Five current and former agents said the DEA has cultivated a wide network of such informants, who are taught to be on the lookout for suspicious itineraries and behavior. Some are paid a percentage if their tips lead to a significant seizure.
[...]
[A]mtrak's inspector general revealed that agents had paid a secretary $854,460 over nearly two decades in exchange for passenger information. A later investigation by the Justice Department's inspector general found that the secretary initially looked up reservations only at agents' request, but quickly "began making queries on his own initiative, looking for indicators that a person might be planning to transport illegal drugs or money on a train," according to a report obtained under the Freedom of Information Act.

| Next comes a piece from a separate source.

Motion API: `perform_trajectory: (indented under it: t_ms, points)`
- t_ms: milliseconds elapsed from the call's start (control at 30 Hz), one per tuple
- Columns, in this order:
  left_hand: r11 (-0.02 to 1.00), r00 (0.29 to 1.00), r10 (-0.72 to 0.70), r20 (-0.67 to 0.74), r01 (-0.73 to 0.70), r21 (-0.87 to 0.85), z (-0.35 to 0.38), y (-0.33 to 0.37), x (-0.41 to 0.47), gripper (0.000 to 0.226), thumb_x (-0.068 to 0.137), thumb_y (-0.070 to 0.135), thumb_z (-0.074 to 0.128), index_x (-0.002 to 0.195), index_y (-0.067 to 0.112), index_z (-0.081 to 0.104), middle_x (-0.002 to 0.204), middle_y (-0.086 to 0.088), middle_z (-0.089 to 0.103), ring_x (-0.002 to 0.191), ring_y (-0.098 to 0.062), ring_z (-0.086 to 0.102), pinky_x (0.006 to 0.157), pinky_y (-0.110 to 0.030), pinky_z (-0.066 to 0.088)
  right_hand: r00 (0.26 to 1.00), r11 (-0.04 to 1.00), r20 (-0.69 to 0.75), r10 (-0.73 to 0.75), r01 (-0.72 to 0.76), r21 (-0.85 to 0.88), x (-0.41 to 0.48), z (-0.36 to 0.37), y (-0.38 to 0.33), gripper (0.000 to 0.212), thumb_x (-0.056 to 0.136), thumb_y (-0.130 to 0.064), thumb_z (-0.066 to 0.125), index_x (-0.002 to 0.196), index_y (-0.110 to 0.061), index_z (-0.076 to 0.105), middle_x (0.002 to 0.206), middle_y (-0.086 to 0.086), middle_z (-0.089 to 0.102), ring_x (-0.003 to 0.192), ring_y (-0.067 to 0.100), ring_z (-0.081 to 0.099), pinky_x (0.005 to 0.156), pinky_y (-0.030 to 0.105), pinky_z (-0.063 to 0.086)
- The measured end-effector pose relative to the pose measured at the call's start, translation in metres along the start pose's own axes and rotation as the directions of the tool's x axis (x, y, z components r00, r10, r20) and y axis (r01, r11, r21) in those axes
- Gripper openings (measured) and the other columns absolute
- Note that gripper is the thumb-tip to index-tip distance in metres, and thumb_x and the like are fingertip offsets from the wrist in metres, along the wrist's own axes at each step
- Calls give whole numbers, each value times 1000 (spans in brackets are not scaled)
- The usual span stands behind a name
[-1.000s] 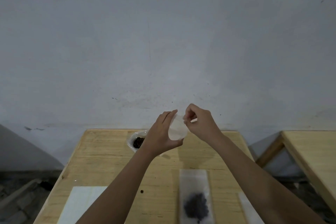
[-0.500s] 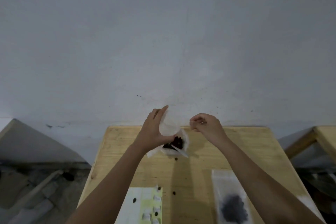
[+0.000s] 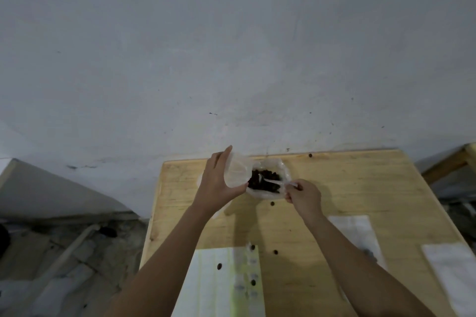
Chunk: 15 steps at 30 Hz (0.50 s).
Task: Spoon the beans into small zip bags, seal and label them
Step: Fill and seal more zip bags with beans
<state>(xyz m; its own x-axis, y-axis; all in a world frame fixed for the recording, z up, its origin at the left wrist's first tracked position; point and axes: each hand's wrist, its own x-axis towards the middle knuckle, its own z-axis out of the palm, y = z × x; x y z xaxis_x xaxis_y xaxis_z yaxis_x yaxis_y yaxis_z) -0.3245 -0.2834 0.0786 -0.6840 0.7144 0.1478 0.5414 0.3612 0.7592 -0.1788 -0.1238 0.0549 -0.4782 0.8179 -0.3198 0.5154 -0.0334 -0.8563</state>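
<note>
Fingers (image 3: 290,191) of your right hand (image 3: 305,198) pinch the spoon (image 3: 273,182), and its long axis runs left from them into the beans (image 3: 266,180). Your left hand (image 3: 219,184) grips the small bag (image 3: 235,172) just left of the spoon tip, and its mouth seems open.

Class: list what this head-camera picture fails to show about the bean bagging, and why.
Head view only:
Small zip bag in the left hand: contents blurred.
Spoon in the right hand: bowl buried in beans.
Label sheet: cut by bottom edge, print too small.
Flat bag: under right forearm.
</note>
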Motion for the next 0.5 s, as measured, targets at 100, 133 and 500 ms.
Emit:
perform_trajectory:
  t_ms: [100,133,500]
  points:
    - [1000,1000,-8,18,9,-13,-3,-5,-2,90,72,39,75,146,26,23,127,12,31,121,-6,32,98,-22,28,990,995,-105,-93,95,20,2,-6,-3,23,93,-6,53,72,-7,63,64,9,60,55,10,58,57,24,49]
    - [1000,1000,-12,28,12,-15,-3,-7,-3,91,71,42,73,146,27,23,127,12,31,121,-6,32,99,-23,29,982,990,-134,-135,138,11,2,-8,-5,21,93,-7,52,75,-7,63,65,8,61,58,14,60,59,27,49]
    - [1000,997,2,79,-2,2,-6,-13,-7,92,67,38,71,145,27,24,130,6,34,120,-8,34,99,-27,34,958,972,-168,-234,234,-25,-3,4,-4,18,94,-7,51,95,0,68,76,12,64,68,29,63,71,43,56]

Airlines refuse to work directly with the DEA, but that hasn't stopped the agency from finding airline employees willing to peruse itineraries -- or pass them on to the DEA -- for a cut of the cash. The DEA can't use info from terrorist databases, so it has created an ad hoc network of informants to create a cash-focused surveillance network. Cash is king. Everything else about the drug war -- indictments, convictions, etc. -- is just a sideline.
"We want the cash. Good agents chase cash," said George Hood, who supervised a drug task force assigned to O'Hare International Airport in Chicago before he retired in 2007. "It was just easier to get the asset, and that's where you make a dent in the criminal organization."
Welcome to the Drug War, where whatever's "easiest" is the government's focus.